Delphine Freyssinier est en Gaec avec son père Christian à Trizac dans le Cantal. Leur exploitation est forcément très orientée sur la production de bétail maigre car située en altitude au cœur de la zone herbagère du Massif Central. Elle subit actuellement de plein fouet la forte dépréciation du prix des broutards.

© DR

« Avec nos Salers, nous avions cette année 97 vêlages dont 40 % en croisement et nos premiers broutards sont d’habitude vendus mi-septembre. Mais quand j’ai vu les cours, je me suis dit qu’il n’était pas possible de les faire partir à des tarifs si dépréciés.
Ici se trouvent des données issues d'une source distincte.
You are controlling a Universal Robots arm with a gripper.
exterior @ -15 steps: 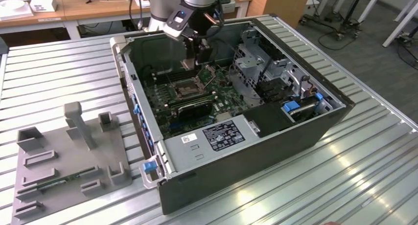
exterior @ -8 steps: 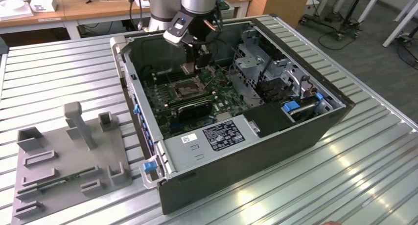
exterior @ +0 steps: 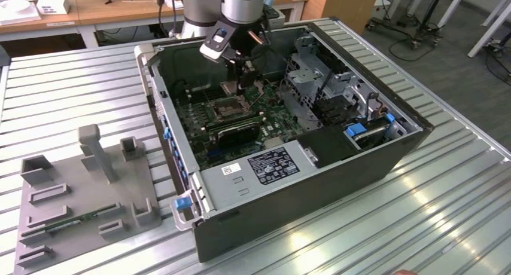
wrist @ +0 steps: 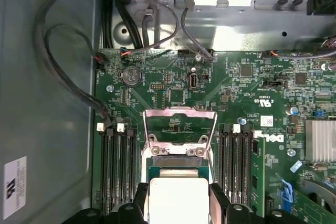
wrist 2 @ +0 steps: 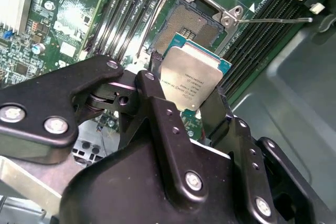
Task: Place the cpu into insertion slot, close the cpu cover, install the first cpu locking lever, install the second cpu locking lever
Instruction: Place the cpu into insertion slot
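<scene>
- The cpu (wrist: pixel 177 199) sits between the gripper (wrist: pixel 178 203) fingertips. In the first wrist view its lower part is cut off by the picture's edge, so only the pale metal top and a strip of its green border can be seen.
- In the second wrist view the cpu (wrist 2: pixel 191 80) appears tilted. One corner and one edge are hidden behind the black fingers (wrist 2: pixel 157 95) of the gripper (wrist 2: pixel 186 90).
- The fingers are closed in on two opposite edges of the cpu and grip it, with the gap between them as wide as the chip.
- The insertion slot (wrist 2: pixel 197 22) lies just beyond the fingertips. The cpu covers its nearer part, and whether the chip touches the slot cannot be told.
- The cpu cover (wrist: pixel 180 113) stands raised at the far side of the slot, past the fingertips, and the green board shows through its cut-out.
- A thin metal lever (wrist 2: pixel 273 20) reaches out sideways from the slot's corner; its far end blurs into the grey case wall.
- Dark memory slots (wrist: pixel 116 166) flank the gripper on both sides, running alongside the fingers.
- In the exterior view the arm (exterior: pixel 239 6) enters from above, cut off at the upper edge. It points the gripper (exterior: pixel 241 89) steeply down into the open computer case (exterior: pixel 319 185), right above the insertion slot (exterior: pixel 226 110).
- The case lies on its side on a ribbed metal table (exterior: pixel 80 89).
</scene>
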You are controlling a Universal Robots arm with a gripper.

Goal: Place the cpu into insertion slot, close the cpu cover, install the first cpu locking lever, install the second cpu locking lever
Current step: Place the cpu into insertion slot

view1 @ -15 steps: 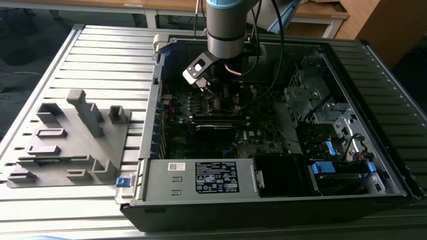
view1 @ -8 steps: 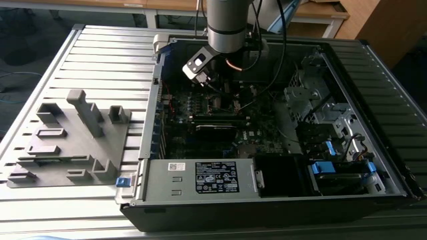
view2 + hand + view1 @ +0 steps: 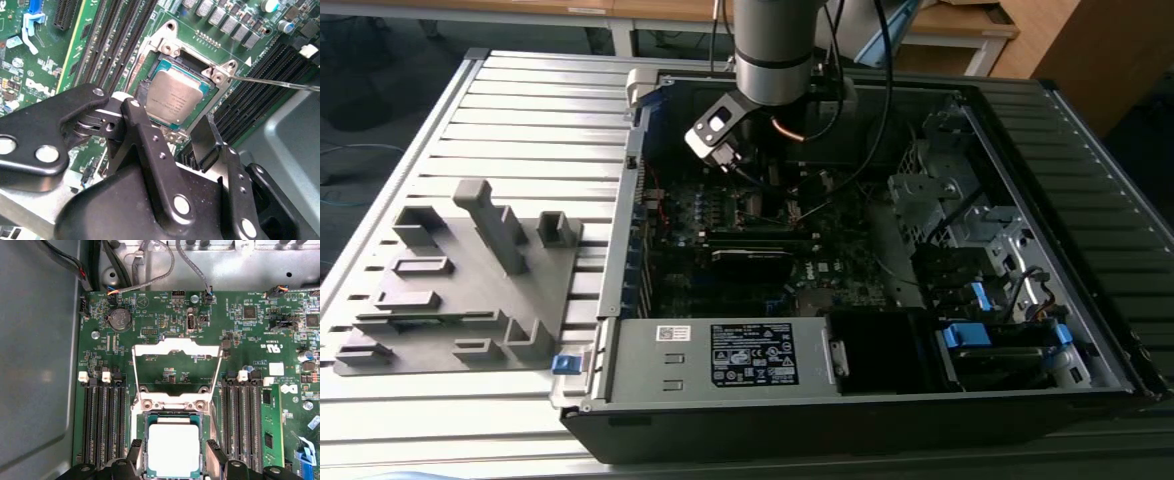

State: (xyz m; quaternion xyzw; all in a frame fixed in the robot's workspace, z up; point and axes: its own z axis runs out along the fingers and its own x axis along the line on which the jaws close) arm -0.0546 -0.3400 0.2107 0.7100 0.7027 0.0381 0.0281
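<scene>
In the case (image 3: pixel 854 430) on your counter (image 3: pixel 480 100), the cpu (image 3: pixel 176 97) sat in the insertion slot (image 3: pixel 172 64); jaws stood apart, empty; cpu cover (image 3: pixel 177 346) lay open.

The cpu (image 3: pixel 172 447) and the insertion slot (image 3: pixel 172 418) are cut off by the first wrist view's edge, the slot's sides partly masked by the fingers (image 3: pixel 216 457) of the gripper (image 3: pixel 175 457) (one cpu edge is also covered in the second wrist view). A metal lever (image 3: pixel 280 83) is lost past the second wrist view's edge. In the exterior view the slot beneath the arm (image 3: pixel 774 50) is too small and dark to be made out.
</scene>
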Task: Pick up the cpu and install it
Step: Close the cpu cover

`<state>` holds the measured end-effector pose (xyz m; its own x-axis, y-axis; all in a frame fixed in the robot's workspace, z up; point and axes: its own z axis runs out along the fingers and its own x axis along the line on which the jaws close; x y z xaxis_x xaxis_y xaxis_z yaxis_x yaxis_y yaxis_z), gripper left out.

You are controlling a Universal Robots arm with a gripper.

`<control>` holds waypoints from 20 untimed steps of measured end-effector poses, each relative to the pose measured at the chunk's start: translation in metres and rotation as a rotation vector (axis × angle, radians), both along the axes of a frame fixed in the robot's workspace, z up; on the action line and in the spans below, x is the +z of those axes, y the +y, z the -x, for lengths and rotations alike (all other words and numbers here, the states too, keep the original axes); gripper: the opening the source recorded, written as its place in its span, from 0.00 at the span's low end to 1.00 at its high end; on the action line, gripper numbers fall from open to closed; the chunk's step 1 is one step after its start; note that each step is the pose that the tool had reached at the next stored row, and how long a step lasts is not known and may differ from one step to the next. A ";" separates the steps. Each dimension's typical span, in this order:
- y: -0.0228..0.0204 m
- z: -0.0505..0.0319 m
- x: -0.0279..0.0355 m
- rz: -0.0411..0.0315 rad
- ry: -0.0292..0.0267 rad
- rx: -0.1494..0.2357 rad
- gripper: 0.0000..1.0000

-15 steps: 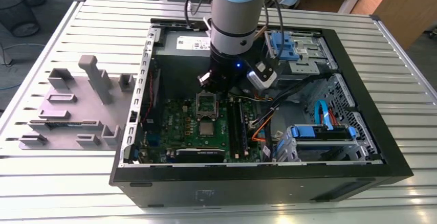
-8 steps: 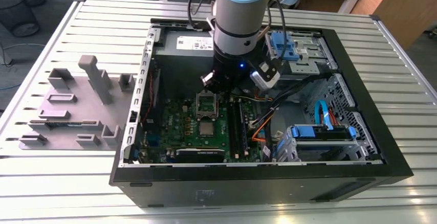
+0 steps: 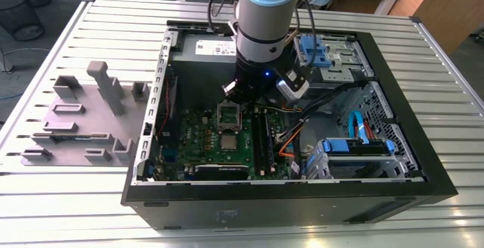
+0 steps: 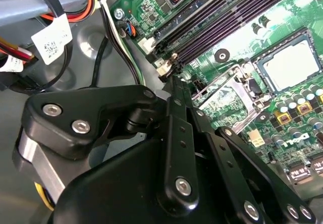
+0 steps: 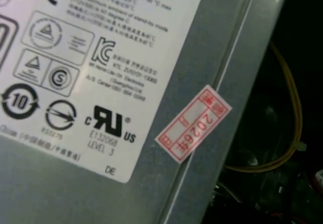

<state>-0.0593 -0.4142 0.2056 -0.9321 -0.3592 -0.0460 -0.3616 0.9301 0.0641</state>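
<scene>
1. cpu (image 3: 229, 141) lies flat with its silver top up, in its socket on the green motherboard (image 3: 198, 135) inside the open PC case (image 3: 287, 200). In the second wrist view, the socket's dark edge frames it.
2. The gripper (image 3: 236, 96) hangs over the board, apart from the cpu. It is above the dark metal frame (image 3: 220, 115), which stands open just beside the socket.
3. In the second wrist view, the jaws look closed together with nothing between them, near the end of the memory slots (image 4: 237, 12).
4. The case rests on a slatted bench (image 3: 90, 202). Grey holder blocks (image 3: 83, 123) stand on the bench at the exterior view's left.
</scene>
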 end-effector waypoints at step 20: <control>0.0019 0.0038 0.0004 -0.0001 -0.0035 0.000 0.11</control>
<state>-0.0631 -0.4123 0.2060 -0.9318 -0.3596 -0.0493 -0.3622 0.9300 0.0630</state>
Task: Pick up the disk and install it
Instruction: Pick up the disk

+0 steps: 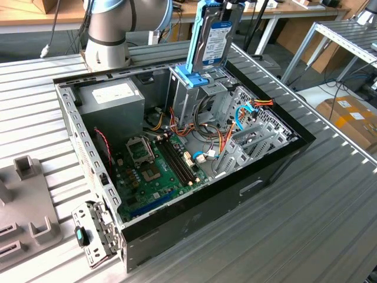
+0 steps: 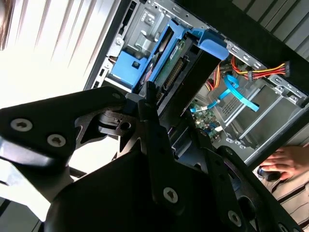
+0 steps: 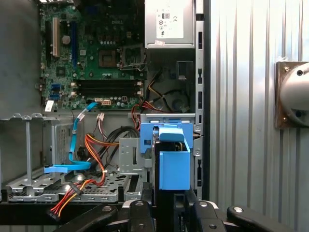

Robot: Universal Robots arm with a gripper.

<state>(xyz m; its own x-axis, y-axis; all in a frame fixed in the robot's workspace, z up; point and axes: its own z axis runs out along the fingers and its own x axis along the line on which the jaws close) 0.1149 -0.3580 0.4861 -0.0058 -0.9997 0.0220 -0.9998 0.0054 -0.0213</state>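
Exterior view: we see the disk (image 1: 211, 41) upright, its end just above the drive cage (image 1: 185, 97) at the far side of the case (image 1: 194, 230), posed to slide straight down. Second wrist view: gripper (image 2: 171, 113) fingers clenched on the disk. First wrist view: disk seen end-on, lined up with the cage.

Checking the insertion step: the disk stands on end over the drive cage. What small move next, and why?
Probably a short, straight push down along the disk's length. The gripper holds the disk upright, its lower end at the drive cage's mouth and most of it above the case, so it looks aligned but not seated.
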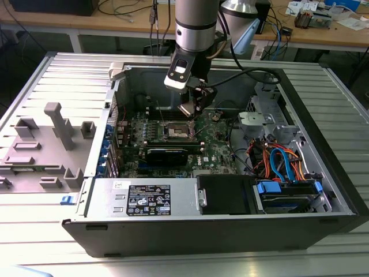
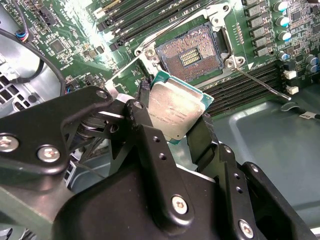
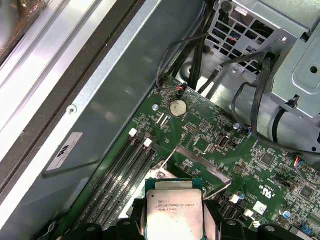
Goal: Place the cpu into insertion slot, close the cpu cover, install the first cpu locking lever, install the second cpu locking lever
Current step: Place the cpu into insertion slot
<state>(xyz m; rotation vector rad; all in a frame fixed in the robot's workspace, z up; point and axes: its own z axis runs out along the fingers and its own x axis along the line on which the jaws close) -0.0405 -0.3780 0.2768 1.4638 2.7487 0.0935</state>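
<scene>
1. Jaws are clenched on the cpu (image 2: 175,112), pinching it by two opposite edges with its metal top facing both wrist cameras.
2. The cpu hangs in the air over the motherboard (image 3: 210,135). It is near the insertion slot (image 2: 192,52) but apart from it and not yet over its centre.
3. The step in hand is, by my reading, the first one, placing the chip. The slot lies bare with its field of contacts exposed.
4. What I take to be the cpu cover (image 2: 122,75) stands swung open at the slot's edge, and a thin locking lever (image 2: 260,82) juts out released over the memory slots (image 2: 250,80).
5. Seating the chip would call for squaring its edges to the slot's rim, keeping it level and coming down gently, since the contacts look easily bent.
6. The open cover and the loose lever sit closest to the path and seem the likeliest things to foul it.
7. Farther off are a coin cell (image 3: 177,108), black cables (image 3: 200,50), a black card (image 1: 167,153) and the computer case (image 1: 230,231) on the ribbed worktop (image 1: 340,109).
</scene>
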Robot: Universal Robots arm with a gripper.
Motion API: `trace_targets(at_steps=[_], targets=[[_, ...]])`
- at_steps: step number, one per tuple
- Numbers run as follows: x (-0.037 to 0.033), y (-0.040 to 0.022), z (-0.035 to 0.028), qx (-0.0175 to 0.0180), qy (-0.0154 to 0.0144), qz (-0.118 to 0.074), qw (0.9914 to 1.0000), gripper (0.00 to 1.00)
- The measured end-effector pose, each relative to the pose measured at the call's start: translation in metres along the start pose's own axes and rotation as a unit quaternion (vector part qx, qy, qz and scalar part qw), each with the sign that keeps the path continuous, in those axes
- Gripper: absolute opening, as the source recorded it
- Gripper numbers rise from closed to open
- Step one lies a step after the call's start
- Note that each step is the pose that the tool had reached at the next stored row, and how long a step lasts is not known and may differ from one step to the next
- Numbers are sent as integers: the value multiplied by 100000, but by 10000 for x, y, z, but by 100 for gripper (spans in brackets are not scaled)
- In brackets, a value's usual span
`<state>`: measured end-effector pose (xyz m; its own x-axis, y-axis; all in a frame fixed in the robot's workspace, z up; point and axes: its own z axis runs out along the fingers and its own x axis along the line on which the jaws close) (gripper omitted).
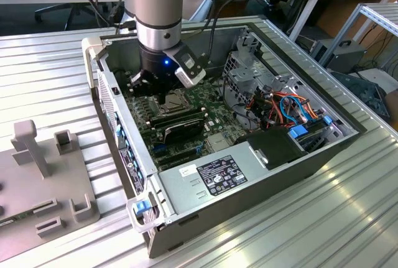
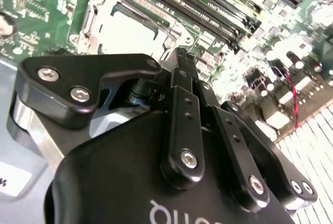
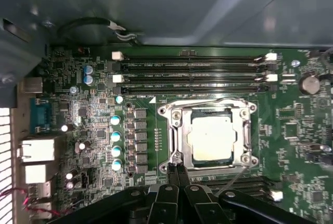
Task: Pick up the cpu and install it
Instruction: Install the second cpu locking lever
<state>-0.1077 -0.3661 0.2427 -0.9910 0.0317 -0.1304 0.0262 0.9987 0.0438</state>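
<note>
The cpu, a flat square chip with a dull silver top, lies level, seated inside its socket frame, just beyond the fingertips.

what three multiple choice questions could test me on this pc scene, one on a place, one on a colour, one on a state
1. Where does the cpu lie?
A in the socket
B on the table outside the case
C on top of the power supply

2. What colour is the motherboard?
A blue
B green
C red

3. How do the fingers of the gripper stand?
A spread wide
B clamped on a memory stick
C closed together, empty

Answers:
1 A, its silver top sits inside the metal frame in the first wrist view.
2 B, the board shows green in both wrist views.
3 C, the fingertips meet beside the frame with nothing between them.
</note>
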Motion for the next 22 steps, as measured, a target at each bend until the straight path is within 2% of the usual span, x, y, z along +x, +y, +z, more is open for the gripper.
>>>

Avec mon père, on a décidé de les garder. Ils sont toujours à la maison et nous avons actuellement (NDLR : le 14 octobre) une soixantaine d’animaux prêts à être vendus. L’an dernier, le premier lot était parti le 10 septembre. Il se composait d’une dizaine de Salers vendus à 2,21 euros du kilo vif pour une moyenne de 360 kg payables et autant de croisés vendus 2,65 euros du kilo. Actuellement, pour des veaux de qualité et poids équivalent, on nous annonce 2 euros pour les Salers et 2,35 les croisés soit environ 100 euros/tête en moins comparativement à l’an dernier.